[Devel] Re: [PATCH 1/4] Add notification about some major slab events

Christoph Lameter clameter at sgi.com
Tue Sep 18 12:35:07 PDT 2007


On Tue, 18 Sep 2007, Pavel Emelyanov wrote:

> > Please stay completely out of the fast path. No modifications to 
> > slab_alloc or slab_free please. It is possible to force all allocations of 
> > a particular slab of interest to use the slow path in __slab_alloc (maybe 
> > as a result of the slab page allocation hook returning a certain result 
> > code). See how the SLAB_DEBUG handling does it. You can adapt that and then do the 
> > object checks in __slab_alloc.
> 
> That's true, but:
> 1. we perform only a flag check on a fast path

This is still going to slow down everyone else and I still think there is 
no need to do that.

> 2. currently we cannot force the freeing of an object to go _always_ 
>    through the slow __slab_free(), and thus the following situation is 
>    possible:
>      a. container A allocates an object and this object is 
>         accounted to it

At that point you could mark the slab as a slow slab by setting 
SLAB_DEBUG() so we always take the slow path for this slab.

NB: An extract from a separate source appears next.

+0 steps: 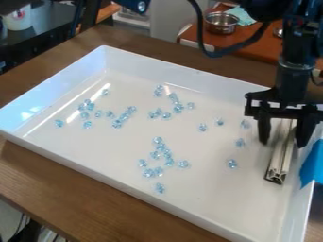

>      b. the object is freed and gets into lockless freelist (but 
>         stays accounted to A)

B wont work if SLAB_DEBUG() is set. The fastpath is then disabled.

>      c. container C allocates this object from the freelist 
>         and thus get unaccounted amount of memory

>   this discrepancy can grow up infinitely. Sure, we can mark some caches to
>   go through the slow path even on freeing the objects, but isn't it the
>   same as checking for SLAB_NOTIFY on fast paths?

The other caches will then still perform up to speed.
 
> Maybe it's worth having the notifiers under config option, so that those
> who don't need this won't suffer at all?

I think you would want the container functionality to be available in 
distros. They may make the choice whether to enable the container 
functionality based on its impact. It is good if we can stash it away so 
that there is a negligible performance impact if its compiled in but off.